Work instructions:
Without the pictures, give the listing below again exactly.

Data segment:
━━━━━━━━━━━━━━━━━━━━━━━━━━━━━━

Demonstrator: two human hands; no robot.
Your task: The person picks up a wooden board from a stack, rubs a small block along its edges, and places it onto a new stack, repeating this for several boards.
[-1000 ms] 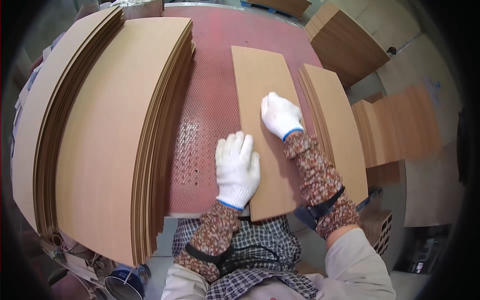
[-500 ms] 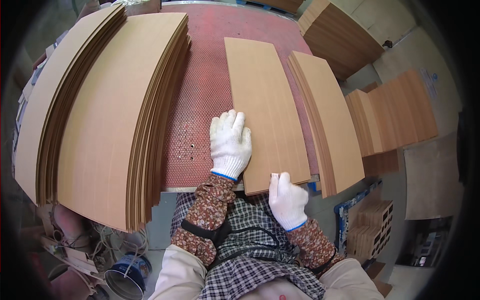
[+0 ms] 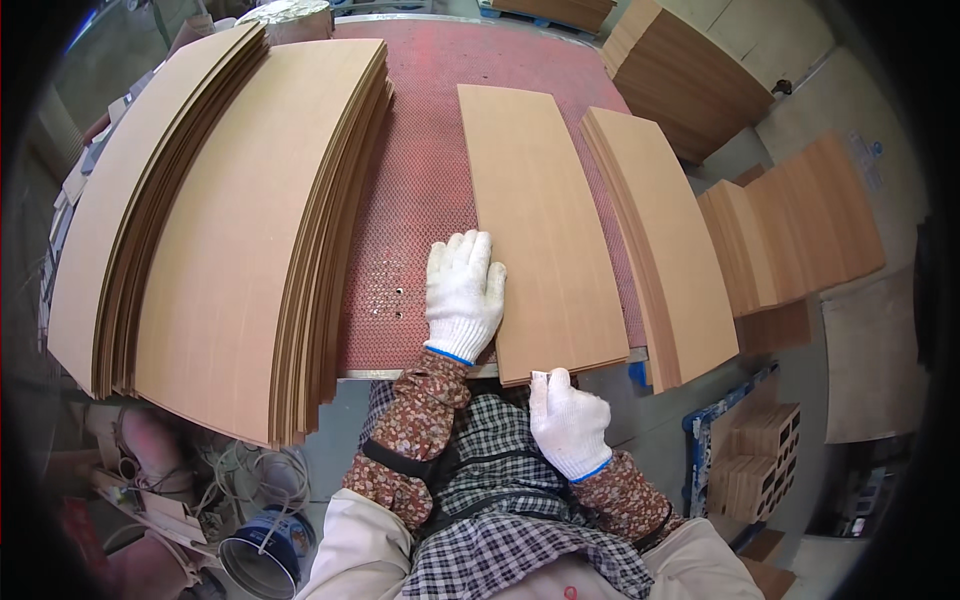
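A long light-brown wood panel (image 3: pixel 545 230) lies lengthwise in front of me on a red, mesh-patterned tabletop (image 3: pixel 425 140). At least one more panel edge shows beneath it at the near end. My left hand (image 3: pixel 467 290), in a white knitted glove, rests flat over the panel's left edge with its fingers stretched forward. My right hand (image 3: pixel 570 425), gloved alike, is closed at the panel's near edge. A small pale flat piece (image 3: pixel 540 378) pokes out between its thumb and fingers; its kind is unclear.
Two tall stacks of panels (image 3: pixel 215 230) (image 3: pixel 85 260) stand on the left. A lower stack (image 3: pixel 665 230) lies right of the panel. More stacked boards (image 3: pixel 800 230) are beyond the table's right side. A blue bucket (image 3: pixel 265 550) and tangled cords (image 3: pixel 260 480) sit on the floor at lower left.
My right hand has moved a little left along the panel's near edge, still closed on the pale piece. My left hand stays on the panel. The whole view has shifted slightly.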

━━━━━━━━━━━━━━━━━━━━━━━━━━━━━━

Task result:
Demonstrator: two human hands; no robot.
Your task: The person picks up a wooden board from a stack, rubs a small block along its edges, and places it onto a new stack, repeating this for several boards.
[-1000 ms] 
[-500 ms] 
[+0 ms] 
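A long light-brown wood panel (image 3: pixel 545 230) lies lengthwise in front of me on a red, mesh-patterned tabletop (image 3: pixel 425 140). At least one more panel edge shows beneath it at the near end. My left hand (image 3: pixel 467 290), in a white knitted glove, rests flat over the panel's left edge with its fingers stretched forward. My right hand (image 3: pixel 570 425), gloved alike, is closed at the panel's near edge. A small pale flat piece (image 3: pixel 540 378) pokes out between its thumb and fingers; its kind is unclear.
Two tall stacks of panels (image 3: pixel 215 230) (image 3: pixel 85 260) stand on the left. A lower stack (image 3: pixel 665 230) lies right of the panel. More stacked boards (image 3: pixel 800 230) are beyond the table's right side. A blue bucket (image 3: pixel 265 550) and tangled cords (image 3: pixel 260 480) sit on the floor at lower left.
My right hand has moved a little left along the panel's near edge, still closed on the pale piece. My left hand stays on the panel. The whole view has shifted slightly.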

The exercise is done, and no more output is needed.